◆ **EXERCISE DETAILS**
When the line containing "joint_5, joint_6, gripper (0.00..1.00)" appears in the data below, begin copying there and stop only after the line containing "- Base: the".

+++

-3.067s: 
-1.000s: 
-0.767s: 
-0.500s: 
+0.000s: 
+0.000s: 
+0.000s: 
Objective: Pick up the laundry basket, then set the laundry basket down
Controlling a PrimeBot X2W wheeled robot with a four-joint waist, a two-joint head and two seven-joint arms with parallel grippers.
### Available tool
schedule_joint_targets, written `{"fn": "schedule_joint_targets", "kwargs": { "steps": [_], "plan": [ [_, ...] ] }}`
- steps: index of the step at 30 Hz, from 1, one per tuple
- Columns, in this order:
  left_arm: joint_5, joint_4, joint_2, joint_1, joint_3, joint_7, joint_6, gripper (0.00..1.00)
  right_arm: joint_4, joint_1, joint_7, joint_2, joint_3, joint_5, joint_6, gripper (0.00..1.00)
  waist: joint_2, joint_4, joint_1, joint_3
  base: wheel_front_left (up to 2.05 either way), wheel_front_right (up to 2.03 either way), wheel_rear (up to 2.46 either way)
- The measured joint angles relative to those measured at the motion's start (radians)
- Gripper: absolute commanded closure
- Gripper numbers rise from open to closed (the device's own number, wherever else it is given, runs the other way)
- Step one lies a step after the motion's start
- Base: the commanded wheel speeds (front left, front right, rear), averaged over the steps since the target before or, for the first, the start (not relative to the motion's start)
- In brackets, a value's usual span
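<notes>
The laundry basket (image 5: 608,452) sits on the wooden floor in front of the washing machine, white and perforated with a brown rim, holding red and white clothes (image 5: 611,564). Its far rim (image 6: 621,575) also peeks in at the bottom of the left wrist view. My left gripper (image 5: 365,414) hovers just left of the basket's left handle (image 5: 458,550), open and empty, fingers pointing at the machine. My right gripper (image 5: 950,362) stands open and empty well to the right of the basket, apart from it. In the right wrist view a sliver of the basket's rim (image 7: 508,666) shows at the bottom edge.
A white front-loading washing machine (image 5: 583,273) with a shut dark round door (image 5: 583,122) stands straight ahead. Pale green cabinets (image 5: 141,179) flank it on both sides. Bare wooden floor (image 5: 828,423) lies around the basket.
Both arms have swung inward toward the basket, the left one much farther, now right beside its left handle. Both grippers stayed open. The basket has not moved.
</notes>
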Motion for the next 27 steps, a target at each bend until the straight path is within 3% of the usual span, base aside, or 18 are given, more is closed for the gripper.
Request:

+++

◆ **FINISHED EXERCISE**
  right_arm: joint_4, joint_1, joint_7, joint_2, joint_3, joint_5, joint_6, gripper (0.00..1.00)
  waist: joint_2, joint_4, joint_1, joint_3
  base: wheel_front_left (up to 2.05 either way), wheel_front_right (up to 2.03 either way), wheel_rear (up to 2.46 either way)
- The measured joint angles relative to those measured at the motion's start (radians)
- Gripper: absolute commanded closure
- Gripper numbers rise from open to closed (the device's own number, wherever else it is given, runs the other way)
- Step one lies a step after the motion's start
- Base: the commanded wheel speeds (front left, front right, rear), averaged over the steps since the target before or, for the first, the start (not relative to the motion's start)

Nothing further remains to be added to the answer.